§ **Task item**
Produce a faithful copy of the data, one that leaves out the pictures.

§ **Given information**

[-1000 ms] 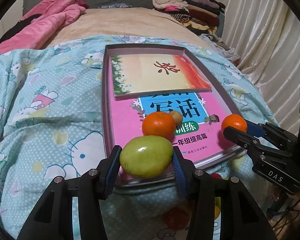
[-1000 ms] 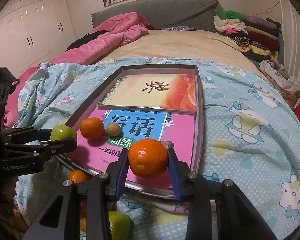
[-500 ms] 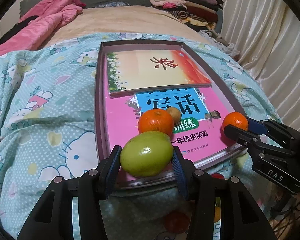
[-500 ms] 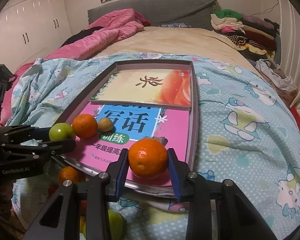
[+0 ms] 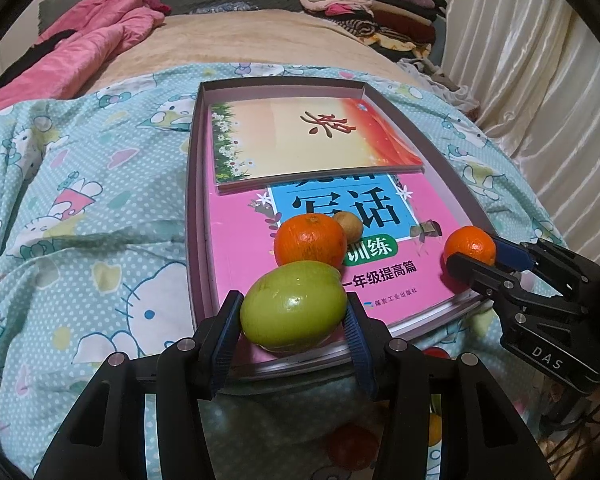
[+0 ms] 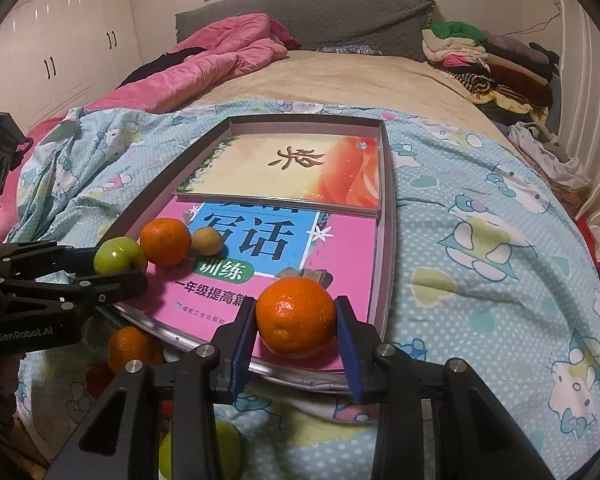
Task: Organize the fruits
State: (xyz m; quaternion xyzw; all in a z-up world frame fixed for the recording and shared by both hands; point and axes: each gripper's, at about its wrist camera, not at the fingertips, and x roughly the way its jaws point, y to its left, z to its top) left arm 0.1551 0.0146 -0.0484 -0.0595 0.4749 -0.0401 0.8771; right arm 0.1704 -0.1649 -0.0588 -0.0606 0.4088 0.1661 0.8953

§ **Result for this task**
[-1000 ms] 
[-1000 ms] 
[-500 ms] 
[-500 ms] 
[+0 ms] 
[+0 ms] 
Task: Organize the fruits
State: (xyz m; quaternion xyzw; all in a z-up world frame fixed for the recording and shared by both hands; point and axes: each gripper's, at about its wrist camera, not at the fingertips, and x roughly the way its jaws point, y to its left, z to its top) left arm 0.1551 0.0146 -0.0484 -0.0595 0.4749 -0.0401 0.8771; right arm 0.1704 -0.1649 -0.0588 -0.0606 0.4088 0.1661 0.8953

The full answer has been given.